Need I spell it out, what I did to my hair?

Monday, June 6, 2011

A Game by Any Other Name Sucks Just as Much

I’m back! And I must apologize to my Followers for imposing a forty-day blog-fast upon them. Its objective was unclear anyway. It just seemed like a thing to do. The value of randomness is underrated.

What has been happening during the break? In my naïve mind, based on admittedly tainted observations, I have come to one sweeping generalization - that there are only two modes of thinking. Now don’t get me wrong – there are many things to think about. But we think about them either in terms of their direct relevance to ourselves or in abstract universalist terms.

(I know its time to lay off the coffee when I start hallucinating philosophy.)

So there I was, away on holiday, minding my business and being harmless old me (aka strategically avoiding The Ex). Who should call me but Ailis, asking me to visit her in Malindi. My response: “You broke us up, remember?” She hung up immediately. You must understand: she was on the East Coast, I was on the ”West Coast”; and yet the space between us was still too small for my pride.

Later on, thinking about it, I realized that the whole relationship/fling/whatever thing had really been a series of games.
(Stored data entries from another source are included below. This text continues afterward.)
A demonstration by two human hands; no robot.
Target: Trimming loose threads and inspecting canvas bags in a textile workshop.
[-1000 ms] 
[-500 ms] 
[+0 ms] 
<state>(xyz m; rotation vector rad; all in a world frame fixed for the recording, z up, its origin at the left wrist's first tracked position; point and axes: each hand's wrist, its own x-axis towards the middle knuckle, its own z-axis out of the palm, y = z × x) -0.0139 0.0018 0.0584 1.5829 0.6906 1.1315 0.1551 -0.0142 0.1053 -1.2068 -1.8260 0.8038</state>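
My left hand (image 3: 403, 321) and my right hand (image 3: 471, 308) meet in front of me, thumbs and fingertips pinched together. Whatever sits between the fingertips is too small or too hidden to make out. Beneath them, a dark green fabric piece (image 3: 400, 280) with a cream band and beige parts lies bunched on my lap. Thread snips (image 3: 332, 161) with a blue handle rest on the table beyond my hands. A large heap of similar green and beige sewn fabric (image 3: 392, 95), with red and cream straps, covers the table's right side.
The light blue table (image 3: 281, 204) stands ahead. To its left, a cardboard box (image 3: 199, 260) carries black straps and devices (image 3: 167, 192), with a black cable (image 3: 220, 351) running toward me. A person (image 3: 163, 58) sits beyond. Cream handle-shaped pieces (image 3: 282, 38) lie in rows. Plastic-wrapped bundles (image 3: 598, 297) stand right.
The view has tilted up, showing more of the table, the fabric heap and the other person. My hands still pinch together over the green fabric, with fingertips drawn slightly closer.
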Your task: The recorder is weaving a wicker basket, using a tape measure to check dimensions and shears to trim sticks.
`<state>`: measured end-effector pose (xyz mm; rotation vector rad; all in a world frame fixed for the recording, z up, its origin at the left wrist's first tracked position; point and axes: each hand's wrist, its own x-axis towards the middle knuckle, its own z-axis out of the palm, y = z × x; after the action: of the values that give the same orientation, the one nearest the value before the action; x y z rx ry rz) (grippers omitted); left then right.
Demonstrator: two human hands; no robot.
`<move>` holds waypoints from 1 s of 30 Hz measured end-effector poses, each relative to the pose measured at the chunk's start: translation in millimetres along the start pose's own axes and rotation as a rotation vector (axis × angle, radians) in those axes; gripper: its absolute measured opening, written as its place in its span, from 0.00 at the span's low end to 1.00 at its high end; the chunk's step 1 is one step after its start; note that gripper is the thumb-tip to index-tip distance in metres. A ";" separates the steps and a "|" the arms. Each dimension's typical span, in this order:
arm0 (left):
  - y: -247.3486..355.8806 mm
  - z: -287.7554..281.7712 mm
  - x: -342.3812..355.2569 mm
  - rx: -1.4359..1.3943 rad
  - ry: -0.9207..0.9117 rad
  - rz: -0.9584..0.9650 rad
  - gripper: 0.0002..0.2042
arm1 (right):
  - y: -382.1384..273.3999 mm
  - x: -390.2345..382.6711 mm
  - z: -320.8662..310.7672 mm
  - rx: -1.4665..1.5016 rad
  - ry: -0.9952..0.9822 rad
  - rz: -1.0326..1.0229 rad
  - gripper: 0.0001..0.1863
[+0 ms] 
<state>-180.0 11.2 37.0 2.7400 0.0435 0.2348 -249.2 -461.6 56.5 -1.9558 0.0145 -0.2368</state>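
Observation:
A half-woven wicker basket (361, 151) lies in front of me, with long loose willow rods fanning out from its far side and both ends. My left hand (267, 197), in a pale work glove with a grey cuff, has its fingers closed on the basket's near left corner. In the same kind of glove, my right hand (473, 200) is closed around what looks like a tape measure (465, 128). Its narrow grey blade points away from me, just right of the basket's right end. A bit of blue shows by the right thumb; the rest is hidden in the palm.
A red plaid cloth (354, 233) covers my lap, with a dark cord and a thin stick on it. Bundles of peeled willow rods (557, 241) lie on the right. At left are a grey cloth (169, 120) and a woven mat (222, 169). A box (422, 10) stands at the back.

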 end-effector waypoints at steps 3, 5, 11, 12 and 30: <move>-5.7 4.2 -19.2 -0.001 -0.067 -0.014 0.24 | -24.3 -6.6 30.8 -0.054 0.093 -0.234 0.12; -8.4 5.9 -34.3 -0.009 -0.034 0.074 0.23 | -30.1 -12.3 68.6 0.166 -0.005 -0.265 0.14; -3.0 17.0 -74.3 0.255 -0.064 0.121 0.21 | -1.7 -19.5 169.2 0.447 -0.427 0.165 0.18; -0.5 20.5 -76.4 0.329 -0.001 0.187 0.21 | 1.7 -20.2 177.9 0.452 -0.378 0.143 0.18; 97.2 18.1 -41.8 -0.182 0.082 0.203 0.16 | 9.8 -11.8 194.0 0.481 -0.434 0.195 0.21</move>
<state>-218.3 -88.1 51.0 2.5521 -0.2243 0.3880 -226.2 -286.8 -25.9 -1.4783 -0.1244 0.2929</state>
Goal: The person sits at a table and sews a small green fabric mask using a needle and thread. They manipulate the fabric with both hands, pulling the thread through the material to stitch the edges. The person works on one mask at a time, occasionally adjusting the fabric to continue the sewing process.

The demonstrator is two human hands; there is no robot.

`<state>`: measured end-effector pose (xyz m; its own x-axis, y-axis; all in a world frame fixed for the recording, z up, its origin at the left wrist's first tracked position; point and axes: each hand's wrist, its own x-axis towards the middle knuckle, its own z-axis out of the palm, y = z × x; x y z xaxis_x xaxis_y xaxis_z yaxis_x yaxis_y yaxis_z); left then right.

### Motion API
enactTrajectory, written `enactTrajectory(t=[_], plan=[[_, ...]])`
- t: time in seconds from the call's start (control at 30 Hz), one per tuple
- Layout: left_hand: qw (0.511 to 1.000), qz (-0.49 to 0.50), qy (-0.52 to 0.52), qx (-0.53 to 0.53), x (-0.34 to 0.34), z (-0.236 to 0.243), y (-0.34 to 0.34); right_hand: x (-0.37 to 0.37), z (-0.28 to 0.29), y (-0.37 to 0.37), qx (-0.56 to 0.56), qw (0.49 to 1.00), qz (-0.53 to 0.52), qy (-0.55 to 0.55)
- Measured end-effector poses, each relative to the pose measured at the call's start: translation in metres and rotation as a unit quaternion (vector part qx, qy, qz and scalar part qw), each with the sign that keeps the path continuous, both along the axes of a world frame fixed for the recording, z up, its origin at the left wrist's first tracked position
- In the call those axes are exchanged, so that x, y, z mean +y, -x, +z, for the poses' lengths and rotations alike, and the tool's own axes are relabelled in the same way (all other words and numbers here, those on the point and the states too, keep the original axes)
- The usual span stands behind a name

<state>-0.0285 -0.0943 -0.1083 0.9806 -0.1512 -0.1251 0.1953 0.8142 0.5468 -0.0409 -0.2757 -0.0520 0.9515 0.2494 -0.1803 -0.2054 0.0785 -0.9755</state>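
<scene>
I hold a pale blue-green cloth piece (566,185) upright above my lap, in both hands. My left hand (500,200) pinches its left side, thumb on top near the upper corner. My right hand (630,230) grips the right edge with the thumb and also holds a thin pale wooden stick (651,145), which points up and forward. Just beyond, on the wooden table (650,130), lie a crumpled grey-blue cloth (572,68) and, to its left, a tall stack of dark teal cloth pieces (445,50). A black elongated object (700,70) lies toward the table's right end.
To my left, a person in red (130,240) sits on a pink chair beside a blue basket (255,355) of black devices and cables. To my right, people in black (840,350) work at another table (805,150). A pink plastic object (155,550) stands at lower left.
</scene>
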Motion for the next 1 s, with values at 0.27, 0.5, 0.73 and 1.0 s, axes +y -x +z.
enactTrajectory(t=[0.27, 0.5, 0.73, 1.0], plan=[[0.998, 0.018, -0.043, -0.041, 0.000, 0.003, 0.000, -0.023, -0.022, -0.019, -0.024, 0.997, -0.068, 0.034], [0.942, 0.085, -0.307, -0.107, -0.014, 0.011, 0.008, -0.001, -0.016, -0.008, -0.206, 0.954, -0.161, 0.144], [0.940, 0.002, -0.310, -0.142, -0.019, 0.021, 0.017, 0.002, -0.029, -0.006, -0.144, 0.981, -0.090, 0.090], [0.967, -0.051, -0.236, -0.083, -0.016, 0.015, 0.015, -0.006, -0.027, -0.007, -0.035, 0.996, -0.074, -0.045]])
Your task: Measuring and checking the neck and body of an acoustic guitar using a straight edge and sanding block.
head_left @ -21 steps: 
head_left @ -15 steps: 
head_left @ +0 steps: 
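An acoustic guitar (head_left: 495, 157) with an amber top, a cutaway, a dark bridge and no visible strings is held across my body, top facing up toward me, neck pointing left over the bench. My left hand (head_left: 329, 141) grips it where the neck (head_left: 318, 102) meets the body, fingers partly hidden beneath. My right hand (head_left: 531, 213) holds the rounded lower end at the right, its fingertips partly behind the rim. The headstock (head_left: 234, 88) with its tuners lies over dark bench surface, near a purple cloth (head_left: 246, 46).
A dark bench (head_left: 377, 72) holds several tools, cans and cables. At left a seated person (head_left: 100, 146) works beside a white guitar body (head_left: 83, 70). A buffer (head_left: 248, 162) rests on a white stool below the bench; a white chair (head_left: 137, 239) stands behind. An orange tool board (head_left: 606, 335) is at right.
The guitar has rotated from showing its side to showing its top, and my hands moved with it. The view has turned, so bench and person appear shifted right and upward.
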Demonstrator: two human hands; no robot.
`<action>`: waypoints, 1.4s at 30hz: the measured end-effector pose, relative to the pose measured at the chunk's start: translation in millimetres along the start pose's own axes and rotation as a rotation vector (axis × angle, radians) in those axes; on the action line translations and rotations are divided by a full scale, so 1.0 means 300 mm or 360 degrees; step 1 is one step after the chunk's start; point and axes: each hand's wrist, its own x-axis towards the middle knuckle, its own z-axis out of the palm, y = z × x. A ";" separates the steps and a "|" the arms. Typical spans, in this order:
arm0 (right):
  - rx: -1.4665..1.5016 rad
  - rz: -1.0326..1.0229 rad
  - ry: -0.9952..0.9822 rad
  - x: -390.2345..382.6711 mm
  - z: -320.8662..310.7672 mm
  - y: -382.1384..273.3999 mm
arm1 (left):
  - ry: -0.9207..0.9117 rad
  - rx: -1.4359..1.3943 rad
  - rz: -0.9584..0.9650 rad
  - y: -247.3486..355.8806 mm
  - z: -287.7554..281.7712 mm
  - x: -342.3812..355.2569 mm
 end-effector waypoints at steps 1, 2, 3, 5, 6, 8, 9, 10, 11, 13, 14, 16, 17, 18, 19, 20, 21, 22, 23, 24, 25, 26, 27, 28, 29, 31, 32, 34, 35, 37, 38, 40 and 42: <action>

Not the kind of games one enjoys; no. Rather, power plays; the kind that can be played, won or lost in total ignorance of the fact! There is probably much less to it than my fertile imagination is shadowboxing with. And we must bear in mind that my experience in romantic relationships is wanting, which makes me the last person to dare to comment on matters cupid. But I’ll go ahead playing intellectual dice with far-fetched ideas anyway.

It is like this. In relationships, one member may unilaterally decide to set an ‘exam’ for the other party - a little test, in a controlled environment, where the subject’s behavior is tested in the furnace of truth. This beats asking direct probing questions because – hey let’s face it and grow up already – actions speak louder than words. It is hard to ‘misquote’ a thing when you do it. Therefore, the partner who seeks to really know the other sets a practical experiment. Sometimes the candidates spot these practical puzzles from a mile away and ace them or expertly dodge them, sometimes they spot them from a mile away and flunk the quiz intentionally - just for the hilarity of it, ambitiously aspiring to transcendence. Most often a candidate, operating within the bliss of ignorance, actually completes an examination on whose outcome depends the very future of the relationship! Is that enough theoretical background?

The summarized version of all this beating about the bush is that these games madden me! There should be a law! For example, if someone expresses a desire NOT to continue a relationship, as Ailis did earlier on, you’d think a good opportunity had presented itself to demonstrate respect for their wishes and ability to comply – even if things aren’t going your way at all. In my case I immediately agreed - in fact, an instant more, and I would have thrown in a ‘Heil Hitler’ and a matching salute. But by so doing, I failed her test. The correct answer, apparently, would have been to put up a massive fight to reject her so-called wishes to break up. Her puzzle demanded that I, the candidate, demonstrate jealousy, passion, zeal, fire, will, stubbornness and lust in the mold of Lorenzo, Hector, Alejandro, Luiz or whatever the blazes they call male protagonists in Latin American soap operas nowadays. My reaction – a flat “Alright let’s break up.” *yawns & arm stretches* – betrayed failure to grasp course content, low concentration, poor effort, little understanding, limited ability to accurately conceptualize a problem. Naturally, this earned me a failing grade. Yet quite apart from the dire aspect of my score, we can enter a debate about the justice of administering exams to unwitting candidates while making their correct answers so convoluted as to defy common sense. Try me.

Somebody say “Trick Question”. It is a favorite weapon of our womenfolk. Such is life. But that’s a whole other blog.